Tujuan luhur Gerakan Pramuka membutuhkan kebersamaan dan kolaborasi semua pemangku kepentingan untuk menyamakan cara pandang terhadap eksistensi Gerakan Pramuka. Problematika yang harus diselesaikan agar terwujud percepatan pengembangan Gerakan Pramuka, antara lain: 1) penerbitan regulasi oleh Kepala Daerah tentang penyelenggaraan pendidikan kepramukaan; 2) sinkronisasi program agar terintegrasi dengan pola pembinaan pramuka (usia 7-25 tahun), dan kehadiran orang dewasa (26 tahun ke atas). Hal mana fokus programnya dapat terpisah pada Dinas Pendidikan dan Dinas Pemuda-Olahraga.

3) Kolaborasi pembinaan peserta didik Penegak/ Pandega (16-15 tahun). Pada usia ini mereka di bangku SMA/SMK/MA yang dikoordinasikan oleh Provinsi. Pemisahan ini menjadikan banyak Kepala Sekolah yang merasa bukan menjadi bagian dari kwartir di wilayahnya.
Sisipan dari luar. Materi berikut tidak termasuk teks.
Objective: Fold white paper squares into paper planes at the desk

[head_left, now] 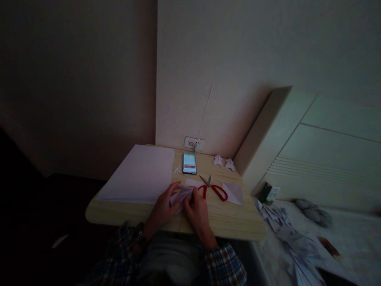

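Between my two hands is a folded piece of white paper (182,195), held just above the near part of the wooden table (229,222). My left hand (165,201) grips its left side with the fingers curled round it. On the right side, my right hand (196,208) pinches the paper between thumb and fingers. Scissors (219,192) with red handles lie with spread blades just beyond my right hand. To their right rests a creased square of paper (233,193). A paper strip (193,182) lies behind my hands.
A stack of large white sheets (139,174) covers the table's left side. A lit phone (189,163) lies at the back, below a wall socket (194,143). Two folded paper figures (218,160) stand at the back right. Many folded papers (285,226) lie on the bed (351,238).
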Demonstrator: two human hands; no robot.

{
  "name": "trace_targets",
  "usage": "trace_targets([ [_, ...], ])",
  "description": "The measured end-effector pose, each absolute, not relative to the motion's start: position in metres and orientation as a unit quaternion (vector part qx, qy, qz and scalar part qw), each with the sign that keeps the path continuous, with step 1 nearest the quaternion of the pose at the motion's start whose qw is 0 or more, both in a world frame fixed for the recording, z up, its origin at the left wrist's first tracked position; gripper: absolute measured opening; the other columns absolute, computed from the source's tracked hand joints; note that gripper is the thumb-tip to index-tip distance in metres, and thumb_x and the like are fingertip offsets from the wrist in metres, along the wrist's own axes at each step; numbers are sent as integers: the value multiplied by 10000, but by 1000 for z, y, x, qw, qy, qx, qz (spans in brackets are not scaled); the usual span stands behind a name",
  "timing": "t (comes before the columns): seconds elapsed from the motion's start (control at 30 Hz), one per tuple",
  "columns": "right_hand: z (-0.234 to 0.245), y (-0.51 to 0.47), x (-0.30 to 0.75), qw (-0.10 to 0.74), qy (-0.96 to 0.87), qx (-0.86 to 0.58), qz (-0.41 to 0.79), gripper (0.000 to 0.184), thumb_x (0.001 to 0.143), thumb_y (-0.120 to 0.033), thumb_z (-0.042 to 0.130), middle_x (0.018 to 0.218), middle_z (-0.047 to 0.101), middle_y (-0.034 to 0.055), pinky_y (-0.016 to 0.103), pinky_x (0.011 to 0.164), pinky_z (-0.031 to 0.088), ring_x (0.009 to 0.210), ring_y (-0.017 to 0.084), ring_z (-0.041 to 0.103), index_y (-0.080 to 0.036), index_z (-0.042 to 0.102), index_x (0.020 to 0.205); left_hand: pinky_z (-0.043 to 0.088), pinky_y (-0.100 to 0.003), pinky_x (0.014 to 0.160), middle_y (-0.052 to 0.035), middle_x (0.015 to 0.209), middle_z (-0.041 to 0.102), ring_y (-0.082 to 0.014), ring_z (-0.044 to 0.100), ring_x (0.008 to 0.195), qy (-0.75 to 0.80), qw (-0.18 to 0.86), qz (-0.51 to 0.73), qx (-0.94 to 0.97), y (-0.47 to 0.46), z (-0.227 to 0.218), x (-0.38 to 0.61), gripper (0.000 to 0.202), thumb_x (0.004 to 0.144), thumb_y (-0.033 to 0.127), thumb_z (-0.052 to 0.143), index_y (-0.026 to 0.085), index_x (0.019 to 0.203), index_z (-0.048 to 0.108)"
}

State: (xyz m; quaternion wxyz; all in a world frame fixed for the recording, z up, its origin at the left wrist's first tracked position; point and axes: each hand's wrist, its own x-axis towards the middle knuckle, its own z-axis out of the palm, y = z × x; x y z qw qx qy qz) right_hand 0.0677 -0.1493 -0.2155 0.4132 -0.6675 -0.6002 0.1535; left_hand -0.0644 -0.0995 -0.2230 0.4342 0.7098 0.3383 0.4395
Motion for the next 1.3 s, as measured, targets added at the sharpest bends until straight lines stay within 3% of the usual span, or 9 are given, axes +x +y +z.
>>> trace_targets([
  [0.27,-221,-148,69,462,-600,-640,133,94,803,-198,430,781,585,46,302,638,429,690,189,566,-196,487,878,487,-381,945,-90,1050,714,-243,650,1015,361,395,454,712,-95,-224,-65,288,742,228,549,188,1006,655],
  [0.53,-217,-150,68,526,-570,-606,174,371,805,-160,447,857,604,43,294,652,466,706,174,588,-161,441,1176,538,-351,838,-131,1075,713,-245,680,953,377,443,436,686,-96,-216,-70,354,780,365,510,148,1028,639],
  [0.73,-222,-149,70,547,-569,-583,192,458,799,-141,463,963,613,79,322,702,489,759,189,596,-164,403,1252,552,-346,771,-120,1007,734,-247,699,851,394,464,439,661,-94,-219,-69,355,755,401,530,151,968,663],
  [0.9,-226,-147,72,565,-557,-568,219,413,806,-161,488,936,622,64,317,686,498,766,192,605,-181,429,1214,541,-337,750,-103,890,745,-248,690,817,415,459,459,637,-96,-215,-70,322,749,418,538,153,863,683],
  [1.07,-227,-146,73,585,-542,-561,222,383,808,-169,497,1042,611,85,357,800,495,897,207,605,-189,440,1186,523,-315,764,-62,823,723,-236,670,826,416,452,474,630,-96,-208,-73,280,737,426,556,171,787,659],
  [1.2,-227,-145,73,590,-538,-549,246,359,814,-187,521,1047,618,79,369,846,491,933,207,605,-199,452,1166,509,-292,602,2,615,628,-203,607,648,442,459,484,600,-93,-200,-79,260,705,458,560,213,618,562],
  [1.3,-225,-144,72,598,-540,-537,249,338,810,-186,527,1065,616,80,373,870,489,956,208,606,-207,464,1142,504,-300,567,-1,591,607,-203,579,617,461,471,495,566,-90,-193,-84,251,669,461,579,233,574,535],
])
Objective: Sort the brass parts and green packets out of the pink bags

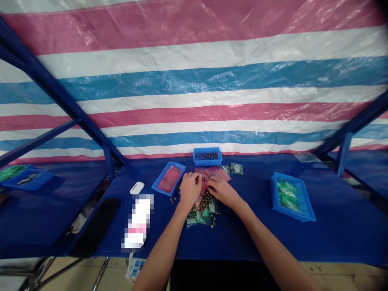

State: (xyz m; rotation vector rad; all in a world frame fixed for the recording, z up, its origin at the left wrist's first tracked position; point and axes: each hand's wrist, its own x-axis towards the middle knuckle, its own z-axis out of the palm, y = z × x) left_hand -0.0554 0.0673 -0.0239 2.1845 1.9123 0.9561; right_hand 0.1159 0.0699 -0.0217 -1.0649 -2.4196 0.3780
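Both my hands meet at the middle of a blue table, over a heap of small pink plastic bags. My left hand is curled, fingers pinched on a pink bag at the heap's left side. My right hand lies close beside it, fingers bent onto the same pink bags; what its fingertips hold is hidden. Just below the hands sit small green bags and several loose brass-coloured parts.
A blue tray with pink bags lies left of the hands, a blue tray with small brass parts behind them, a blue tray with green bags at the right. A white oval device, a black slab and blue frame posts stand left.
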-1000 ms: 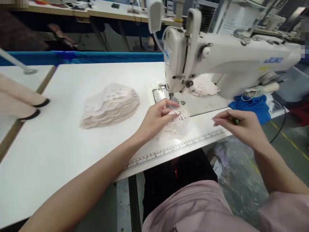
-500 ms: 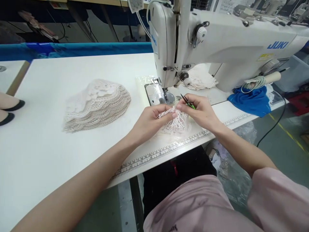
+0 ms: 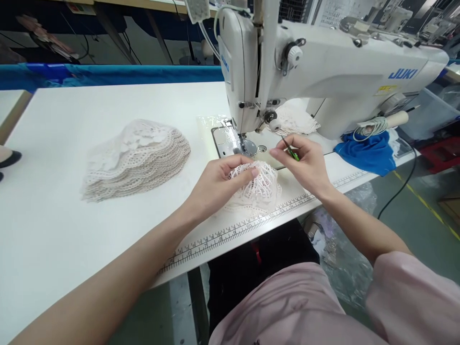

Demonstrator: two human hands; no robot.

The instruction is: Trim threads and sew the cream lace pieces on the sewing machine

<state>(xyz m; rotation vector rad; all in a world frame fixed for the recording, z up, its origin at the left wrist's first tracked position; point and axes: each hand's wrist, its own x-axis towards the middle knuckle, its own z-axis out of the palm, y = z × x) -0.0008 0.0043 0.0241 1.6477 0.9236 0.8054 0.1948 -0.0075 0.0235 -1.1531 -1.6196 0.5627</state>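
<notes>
My left hand point(image 3: 219, 184) grips a small bundle of pale pink lace pieces point(image 3: 260, 189) lying on the white table in front of the sewing machine's needle point(image 3: 244, 139). My right hand point(image 3: 305, 165) is closed round small green-handled thread snips point(image 3: 292, 152), held just right of the lace and slightly above it. The white JUKI sewing machine point(image 3: 323, 67) stands directly behind both hands.
A stack of the same lace pieces point(image 3: 134, 158) lies on the white table point(image 3: 72, 215) to the left. More lace point(image 3: 296, 122) sits under the machine arm. A blue cloth point(image 3: 368, 153) lies at the right. A printed ruler point(image 3: 233, 230) runs along the table's front edge.
My right hand came in from the right edge to the lace, then drew slightly right and away from it. The left hand has kept its hold on the lace.
</notes>
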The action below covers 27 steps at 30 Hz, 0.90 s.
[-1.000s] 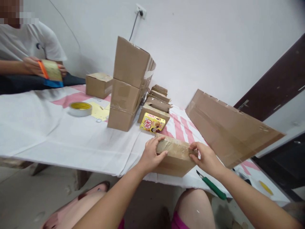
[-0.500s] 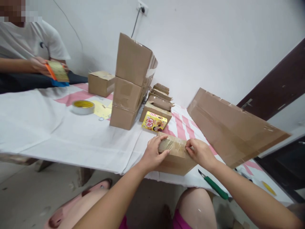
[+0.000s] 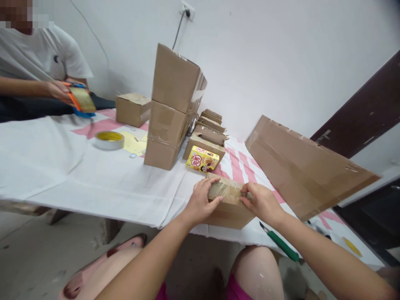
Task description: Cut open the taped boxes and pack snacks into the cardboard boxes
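A small taped cardboard box lies at the near edge of the white-clothed table. My left hand is closed around its left end, thumb on the front face. My right hand grips its right end, fingers pressed on the taped top. A green-handled utility knife lies just right of my right wrist. A yellow printed carton stands right behind the box.
A stack of three brown boxes rises mid-table, with folded boxes behind the carton. A big flattened cardboard sheet leans at right. A tape roll and one box sit left. Another person's hands hold a tape dispenser.
My right hand has slid leftward along the top of the box, closer to my left hand. The other person's tape dispenser has tipped down toward the table.
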Available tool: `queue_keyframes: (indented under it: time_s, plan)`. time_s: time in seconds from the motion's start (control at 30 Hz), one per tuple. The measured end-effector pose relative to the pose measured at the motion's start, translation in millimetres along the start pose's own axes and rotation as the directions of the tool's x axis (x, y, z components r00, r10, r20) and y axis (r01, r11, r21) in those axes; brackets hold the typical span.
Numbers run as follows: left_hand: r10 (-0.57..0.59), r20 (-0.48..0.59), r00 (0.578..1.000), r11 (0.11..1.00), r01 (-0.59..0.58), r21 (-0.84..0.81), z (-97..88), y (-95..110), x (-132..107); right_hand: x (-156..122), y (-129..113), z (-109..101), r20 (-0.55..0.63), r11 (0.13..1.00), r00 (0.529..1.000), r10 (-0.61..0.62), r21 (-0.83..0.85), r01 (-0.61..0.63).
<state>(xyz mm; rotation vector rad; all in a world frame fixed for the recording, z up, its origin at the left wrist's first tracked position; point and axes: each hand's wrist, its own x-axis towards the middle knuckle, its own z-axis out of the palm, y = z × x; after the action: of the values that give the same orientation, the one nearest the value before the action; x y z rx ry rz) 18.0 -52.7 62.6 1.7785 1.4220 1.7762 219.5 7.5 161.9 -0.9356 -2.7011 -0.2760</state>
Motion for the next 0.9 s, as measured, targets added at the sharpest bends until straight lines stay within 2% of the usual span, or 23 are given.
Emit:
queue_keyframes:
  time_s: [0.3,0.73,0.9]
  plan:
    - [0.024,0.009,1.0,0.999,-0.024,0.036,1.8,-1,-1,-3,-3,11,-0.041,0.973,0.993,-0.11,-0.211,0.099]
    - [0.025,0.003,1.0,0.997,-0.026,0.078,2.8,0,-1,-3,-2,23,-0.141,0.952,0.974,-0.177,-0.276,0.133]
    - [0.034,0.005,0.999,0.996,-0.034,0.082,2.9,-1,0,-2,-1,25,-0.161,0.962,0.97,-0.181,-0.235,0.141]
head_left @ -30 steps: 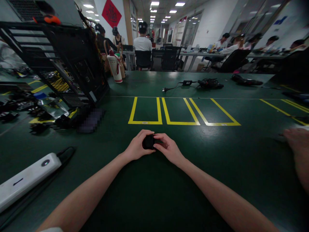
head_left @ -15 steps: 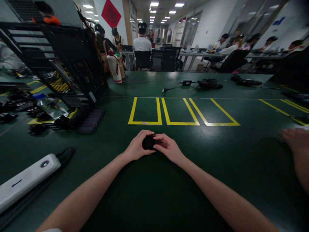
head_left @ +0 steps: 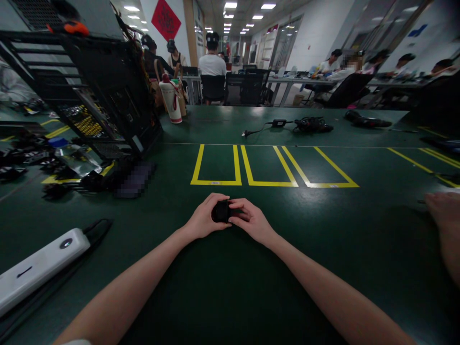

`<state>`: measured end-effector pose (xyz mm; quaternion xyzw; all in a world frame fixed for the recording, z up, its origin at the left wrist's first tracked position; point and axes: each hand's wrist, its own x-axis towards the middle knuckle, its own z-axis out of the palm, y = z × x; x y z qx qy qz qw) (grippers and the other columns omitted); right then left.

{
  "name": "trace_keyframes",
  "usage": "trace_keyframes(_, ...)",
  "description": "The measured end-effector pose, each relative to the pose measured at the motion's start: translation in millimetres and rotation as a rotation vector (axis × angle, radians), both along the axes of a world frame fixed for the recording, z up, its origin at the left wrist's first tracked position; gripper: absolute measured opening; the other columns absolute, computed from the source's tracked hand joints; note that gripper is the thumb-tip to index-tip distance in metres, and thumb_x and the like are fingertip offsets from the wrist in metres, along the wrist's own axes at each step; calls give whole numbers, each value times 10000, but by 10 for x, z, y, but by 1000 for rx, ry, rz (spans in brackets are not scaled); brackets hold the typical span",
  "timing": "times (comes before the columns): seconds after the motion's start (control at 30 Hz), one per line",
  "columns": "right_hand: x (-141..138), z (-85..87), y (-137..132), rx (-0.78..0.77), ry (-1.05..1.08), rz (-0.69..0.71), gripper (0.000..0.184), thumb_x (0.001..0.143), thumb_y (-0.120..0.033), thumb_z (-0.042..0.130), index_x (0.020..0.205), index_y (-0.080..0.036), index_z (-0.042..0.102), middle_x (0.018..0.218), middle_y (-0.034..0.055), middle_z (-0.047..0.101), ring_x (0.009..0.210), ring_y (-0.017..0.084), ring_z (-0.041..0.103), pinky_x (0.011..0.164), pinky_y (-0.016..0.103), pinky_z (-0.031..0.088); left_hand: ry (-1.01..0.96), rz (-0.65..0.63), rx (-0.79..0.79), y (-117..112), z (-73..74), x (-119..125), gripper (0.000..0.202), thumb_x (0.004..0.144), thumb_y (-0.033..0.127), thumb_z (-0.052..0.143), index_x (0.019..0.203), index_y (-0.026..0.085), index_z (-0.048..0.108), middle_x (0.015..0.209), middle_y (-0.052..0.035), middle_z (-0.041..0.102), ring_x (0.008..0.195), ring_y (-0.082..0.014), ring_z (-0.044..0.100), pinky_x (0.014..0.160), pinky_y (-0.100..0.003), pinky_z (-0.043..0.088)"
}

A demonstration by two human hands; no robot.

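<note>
Both the left hand (head_left: pixel 205 218) and right hand (head_left: pixel 250 221) pinch a small black object (head_left: pixel 220 211), seemingly light and rigid, best gripped by its sides, above the near tabletop (head_left: pixel 323 230).

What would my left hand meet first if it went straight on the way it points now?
The left hand points toward the small black object it already grips, so that comes first; the right hand, gripping the far side, seems next in line.
</note>
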<state>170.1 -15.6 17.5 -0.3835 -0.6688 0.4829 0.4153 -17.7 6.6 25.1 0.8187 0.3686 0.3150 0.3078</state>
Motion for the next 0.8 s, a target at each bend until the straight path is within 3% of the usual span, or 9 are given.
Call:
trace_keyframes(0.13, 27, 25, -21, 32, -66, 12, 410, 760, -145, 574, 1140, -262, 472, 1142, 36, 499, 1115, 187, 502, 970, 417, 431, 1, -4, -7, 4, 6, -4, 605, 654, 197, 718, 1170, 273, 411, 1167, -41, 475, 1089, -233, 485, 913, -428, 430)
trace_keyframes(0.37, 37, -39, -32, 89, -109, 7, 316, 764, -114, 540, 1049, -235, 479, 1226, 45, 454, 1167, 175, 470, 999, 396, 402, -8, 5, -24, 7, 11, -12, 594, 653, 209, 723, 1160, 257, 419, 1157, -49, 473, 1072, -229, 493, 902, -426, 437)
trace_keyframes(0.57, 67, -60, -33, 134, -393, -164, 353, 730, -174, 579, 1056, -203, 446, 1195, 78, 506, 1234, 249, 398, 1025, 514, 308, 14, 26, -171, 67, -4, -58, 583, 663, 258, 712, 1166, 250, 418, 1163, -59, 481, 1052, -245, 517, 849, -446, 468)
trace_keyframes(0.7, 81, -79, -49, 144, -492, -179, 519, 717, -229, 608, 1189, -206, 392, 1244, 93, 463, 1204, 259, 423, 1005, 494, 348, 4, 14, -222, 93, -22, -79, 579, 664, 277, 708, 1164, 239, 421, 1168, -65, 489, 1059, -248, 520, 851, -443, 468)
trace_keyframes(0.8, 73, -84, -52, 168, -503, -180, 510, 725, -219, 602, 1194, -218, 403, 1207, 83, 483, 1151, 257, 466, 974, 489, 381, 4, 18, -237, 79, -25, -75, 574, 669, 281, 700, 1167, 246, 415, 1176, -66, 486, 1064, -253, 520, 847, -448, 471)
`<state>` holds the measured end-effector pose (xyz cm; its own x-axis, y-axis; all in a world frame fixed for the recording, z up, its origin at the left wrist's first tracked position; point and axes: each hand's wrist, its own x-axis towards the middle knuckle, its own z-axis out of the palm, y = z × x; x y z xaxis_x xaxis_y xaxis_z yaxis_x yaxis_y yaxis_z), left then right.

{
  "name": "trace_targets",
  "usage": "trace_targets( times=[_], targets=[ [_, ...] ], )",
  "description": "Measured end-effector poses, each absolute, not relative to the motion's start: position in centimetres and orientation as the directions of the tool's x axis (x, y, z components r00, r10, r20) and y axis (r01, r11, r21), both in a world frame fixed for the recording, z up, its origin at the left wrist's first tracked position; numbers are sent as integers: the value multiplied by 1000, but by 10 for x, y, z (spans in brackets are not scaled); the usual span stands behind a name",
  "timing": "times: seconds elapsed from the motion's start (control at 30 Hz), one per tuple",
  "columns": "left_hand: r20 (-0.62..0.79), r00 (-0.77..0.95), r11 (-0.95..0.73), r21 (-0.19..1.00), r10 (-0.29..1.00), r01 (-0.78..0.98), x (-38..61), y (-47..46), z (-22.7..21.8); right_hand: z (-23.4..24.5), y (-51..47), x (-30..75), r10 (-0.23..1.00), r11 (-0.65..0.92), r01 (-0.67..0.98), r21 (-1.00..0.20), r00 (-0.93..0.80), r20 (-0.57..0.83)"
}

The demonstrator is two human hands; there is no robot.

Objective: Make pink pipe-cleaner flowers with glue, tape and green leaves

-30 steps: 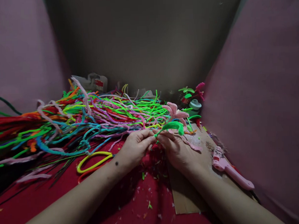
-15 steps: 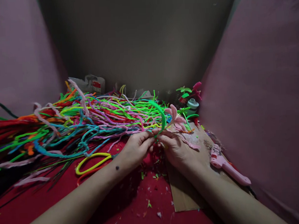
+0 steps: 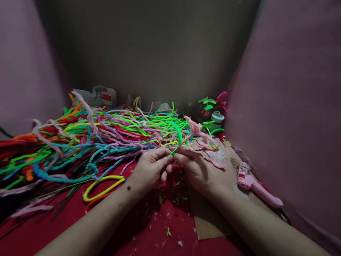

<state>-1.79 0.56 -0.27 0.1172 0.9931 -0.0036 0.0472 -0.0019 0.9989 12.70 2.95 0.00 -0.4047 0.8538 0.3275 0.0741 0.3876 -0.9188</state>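
Between my two hands is a pipe-cleaner flower with pink petals (image 3: pixel 197 128) at its upper right end. A curved green pipe-cleaner leaf (image 3: pixel 176 131) rises from its thin stem. My left hand (image 3: pixel 149 168) is closed, thumb and forefinger pinching the green base of the stem. Close beside it, my right hand (image 3: pixel 195 168) is closed with its fingertips on the same stem, just below the leaf. The fingers partly hide the stem's lower end.
A big heap of coloured pipe cleaners (image 3: pixel 117 133) spreads behind and to the left. Scissors with a yellow handle (image 3: pixel 103 179) lie by my left forearm. At right, a pink glue gun (image 3: pixel 258 188) rests by a cardboard sheet (image 3: pixel 208 220). Clippings dot the red cloth (image 3: pixel 152 237).
The green leaf and the stem have tilted slightly between my fingers. My left fingers have shifted on the base, with the lower fingers now more visible. The whole view has slid slightly.
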Motion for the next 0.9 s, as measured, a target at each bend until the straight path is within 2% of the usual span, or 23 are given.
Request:
trace_targets(
  times=[0.17, 0.3, 0.5, 0.7, 0.8, 0.9],
  targets=[
    [-47, 234, 96, 974, 971, -203, -19, 7, -7, 7, 28, 126, 891, 361, 149, -921, -347, 293],
    [-75, 306, 178, 929, 949, -325, -20, 9, -10, 10, 28, 126, 895, 321, 138, -937, -367, 252],
    [-104, 398, 272, 879, 912, -392, -22, 10, -14, -2, 33, 125, 884, 217, -71, -974, -409, 227],
    [-77, 406, 227, 914, 911, -337, -24, 10, -13, -6, 32, 124, 891, 199, -141, -970, -385, 238],
    [-31, 303, 87, 981, 952, -174, -21, 7, -8, -15, 35, 124, 884, 162, -226, -961, -399, 243],
    [46, 181, -55, 998, 982, 43, -17, 3, -4, -26, 38, 123, 899, 87, -255, -963, -395, 186]
  ],
)
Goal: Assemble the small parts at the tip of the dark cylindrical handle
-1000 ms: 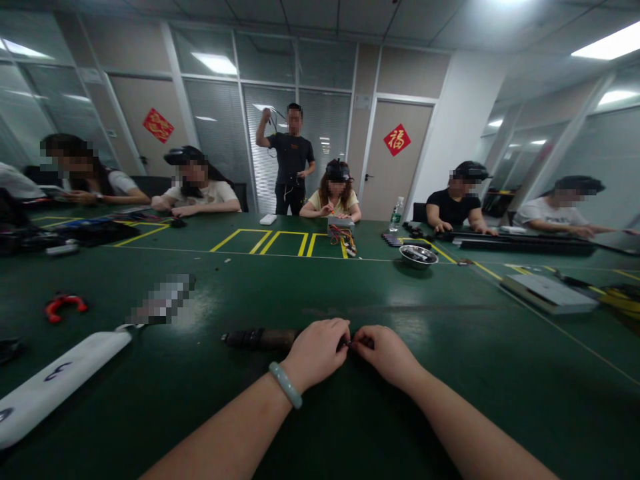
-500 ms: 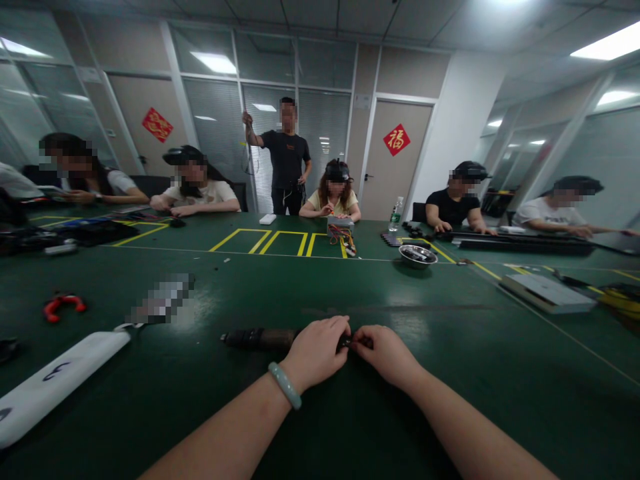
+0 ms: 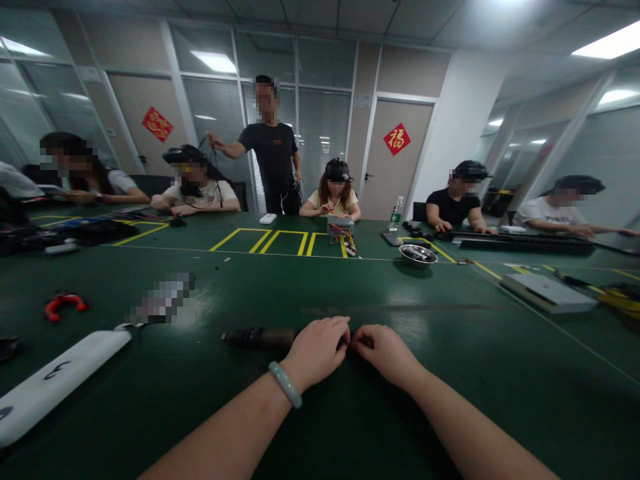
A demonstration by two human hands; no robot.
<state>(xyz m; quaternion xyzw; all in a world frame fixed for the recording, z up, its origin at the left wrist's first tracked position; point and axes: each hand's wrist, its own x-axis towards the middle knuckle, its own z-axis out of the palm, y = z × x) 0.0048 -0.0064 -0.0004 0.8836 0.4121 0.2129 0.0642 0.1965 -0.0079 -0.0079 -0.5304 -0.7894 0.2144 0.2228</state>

Sementara UUGP mengamanatkan bahwa kwartir bertanggung jawab atas semua peserta didik termasuk Gudep SMA/SMK/MA sederajat di wilayahnya. 

Akhirnya, dengan semangat untuk menyelesaikan secara bersama terhadap pembinaan generasi muda bangsa, tentunya tidak ada yang mustahil dilakukan. Dirgahayu Gerakan Pramuka, satyaku kudarmakan darmaku kubaktikan. “Satu Pramuka untuk satu Indonesia, Jayalah Pramuka, Jayalah Indonesia.”

 

 *) Penulis adalah Wakil Ketua II Orgakum Kwarda Jawa Timur, Wakil Ketua Kwarcab Orgakum Lumajang dan Akademisi ITB Widya Gama Lumajang.